By Susan Wade. Photos by Jeff Burk

Gary Scelzi isn't going to sit in Cruz Pedregon's old chair.

Why should he? It took Pedregon a year to warm it up, then he decided he was more comfortable sitting in a Funny Car.

Well, same for Scelzi. "I'm pretty much over the Top Fuel dragsters," he said as his season, a stressful yet sentimental struggle, ground to a halt.

The three-time Top Fuel champion's Winston sponsorship went up in smoke at the end of the 2001 NHRA season, when R.J. Reynolds was forced to comply with the Master Settlement Agreement between the federal government and the tobacco industry.

Scelzi, three-time Top Alcohol Funny Car titlist, will get his taste of the nitro version in 2002. But so far he has said more about who his new sponsor isn't than who it is as he switches pro classes and drives a Funny Car for the first time since 1976.

He said he'd announce the new deal "after Pomona" but eliminated a few firms rumored to be involved.

Gary Scelzi isn't going to be the Beefcake in Brown. Alan Johnson won't be running any Blue Light Specials in their pit. Forget FedEx.

"I'll tell you what's not true," Scelzi said. "I'm not going to go on the TV program. My sponsor's not going to be K-Mart. It's not FedEx, and it's not UPS (United Parcel Service), and I've talked with them myself -- not with their agencies, with them personally.

"It's somebody that's not been involved before. And it's not going to be the series sponsor." He said he and teammate Bruce Sarver will not have identical sponsors but their individuals sponsors "will be under an umbrella" corporate label.
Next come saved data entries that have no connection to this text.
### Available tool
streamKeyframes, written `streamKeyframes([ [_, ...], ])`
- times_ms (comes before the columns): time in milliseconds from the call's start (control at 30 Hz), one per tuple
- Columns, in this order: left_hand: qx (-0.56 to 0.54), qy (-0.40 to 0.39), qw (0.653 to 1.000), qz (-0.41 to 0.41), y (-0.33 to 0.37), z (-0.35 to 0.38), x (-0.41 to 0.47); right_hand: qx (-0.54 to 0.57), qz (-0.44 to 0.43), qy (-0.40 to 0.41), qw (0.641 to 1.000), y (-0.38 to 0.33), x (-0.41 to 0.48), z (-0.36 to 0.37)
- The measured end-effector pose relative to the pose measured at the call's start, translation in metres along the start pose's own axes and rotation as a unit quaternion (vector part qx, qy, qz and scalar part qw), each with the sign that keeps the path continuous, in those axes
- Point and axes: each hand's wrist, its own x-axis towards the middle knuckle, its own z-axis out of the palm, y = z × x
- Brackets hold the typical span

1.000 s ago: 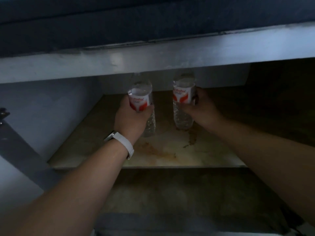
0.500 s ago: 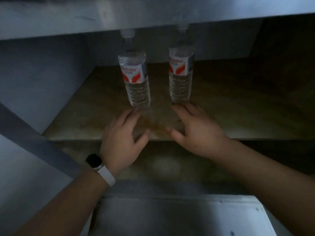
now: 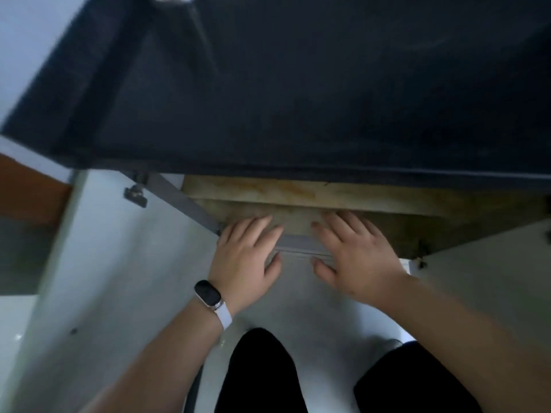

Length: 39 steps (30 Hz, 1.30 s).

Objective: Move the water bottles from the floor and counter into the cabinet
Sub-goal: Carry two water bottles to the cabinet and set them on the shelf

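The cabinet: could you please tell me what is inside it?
Only the front strip of its stained shelf shows; the dark countertop hides everything deeper, so any bottles there cannot be seen.

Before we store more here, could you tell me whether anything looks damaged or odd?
The pale wooden cabinet shelf shows orange-brown staining across its visible strip, like old water marks. Otherwise nothing stands out.

Both bare arms reach forward, the left hand (image 3: 244, 257) and right hand (image 3: 354, 260) side by side, palms down, over the cabinet's front edge (image 3: 298, 244). Fingers lie straight and slightly spread, gripping nothing. A white-strapped band (image 3: 213, 299) circles the left wrist.
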Motion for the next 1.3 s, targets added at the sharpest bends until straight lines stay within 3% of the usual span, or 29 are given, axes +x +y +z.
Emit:
streamKeyframes([
  [167, -0.001, -0.028, 1.000, 0.003, 0.041, -0.092, -0.013, 0.013, 0.003, -0.023, 1.000, -0.019, -0.044, -0.097],
  [300, 0.002, -0.005, 1.000, 0.020, 0.076, -0.165, -0.009, 0.001, -0.011, -0.015, 1.000, -0.024, -0.077, -0.176],
  [600, 0.006, 0.035, 0.993, 0.111, 0.130, -0.275, 0.018, -0.050, 0.024, 0.070, 0.996, -0.041, -0.138, -0.301],
  [800, -0.008, 0.063, 0.970, 0.233, 0.142, -0.310, 0.035, -0.074, 0.080, 0.154, 0.982, -0.064, -0.182, -0.339],
  [1033, -0.051, 0.087, 0.928, 0.358, 0.165, -0.326, 0.046, -0.102, 0.205, 0.172, 0.958, -0.081, -0.244, -0.356],
  [1300, -0.049, 0.092, 0.888, 0.447, 0.241, -0.340, 0.048, -0.138, 0.285, 0.201, 0.927, -0.056, -0.320, -0.362],
])
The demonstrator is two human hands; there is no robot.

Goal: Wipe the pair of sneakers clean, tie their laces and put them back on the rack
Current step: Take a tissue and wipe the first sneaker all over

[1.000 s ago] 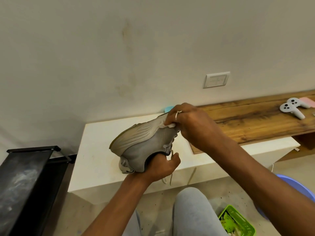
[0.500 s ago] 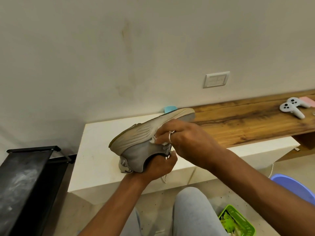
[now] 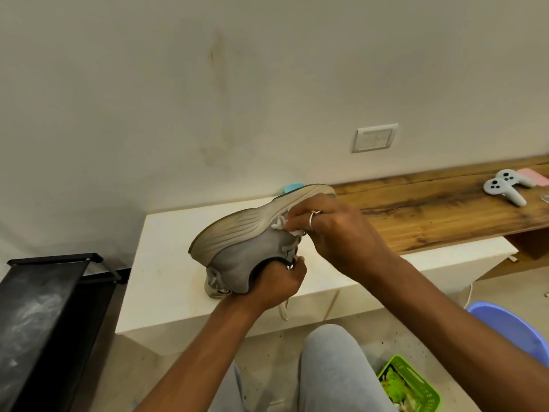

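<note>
Grey and turned upside down, the sneaker (image 3: 252, 242) is held up over the white bench (image 3: 166, 281), with its sole on top. The left hand (image 3: 276, 281) grips the shoe at its opening, with its fingers curled round the edge. The right hand (image 3: 335, 233) pinches a small white cloth (image 3: 297, 232) and presses it on the side of the shoe, just under the sole. A lace (image 3: 283, 307) hangs down below the left hand. The black rack (image 3: 38, 307) stands to the left. A green basket (image 3: 416, 382) and a purple tub (image 3: 511, 328) sit on the floor.
</note>
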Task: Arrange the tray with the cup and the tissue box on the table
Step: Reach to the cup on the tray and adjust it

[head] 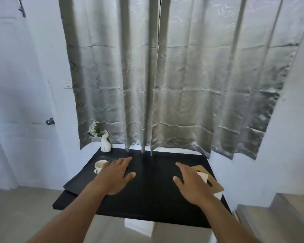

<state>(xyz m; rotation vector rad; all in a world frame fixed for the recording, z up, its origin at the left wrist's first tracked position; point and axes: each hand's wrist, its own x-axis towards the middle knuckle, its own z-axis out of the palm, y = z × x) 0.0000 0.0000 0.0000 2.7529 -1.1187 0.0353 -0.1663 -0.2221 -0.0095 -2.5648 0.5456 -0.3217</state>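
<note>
A black tray (77, 181) lies on the left part of the black table (147, 199), its near-left corner hanging over the table's edge. A white cup (99, 165) stands on the tray's far end. My left hand (116, 176) hovers flat, fingers spread, just right of the cup and holds nothing. A tissue box with a tan wooden lid (212, 181) and a white tissue poking out sits at the table's right edge. My right hand (189, 183) is open, palm down, partly covering the box's left side.
A white rabbit-shaped vase with small white flowers (104, 142) stands at the table's far left corner. Grey curtains (165, 76) hang behind the table. A white door (21, 85) is at the left, and a low step (279, 216) at the right.
</note>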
One thing Scelzi doesn't mind telling, though, is his plan to remain vocal about safety. Removing himself from a Top Fuel dragster doesn't mean distancing himself from the issue.

"I'm going to demand that NHRA makes these cars safer. I'm going to fight tooth and nail," he said.

Scelzi said he'd be badgering Ray Alley, NHRA's Director of Top Fuel and Funny Car Racing, and Graham Light, Senior Vice-President of Racing Operations -- two he indicated weren't doing enough on that front. "It's not their asses in the seat," Scelzi said. "I've been upside down three times."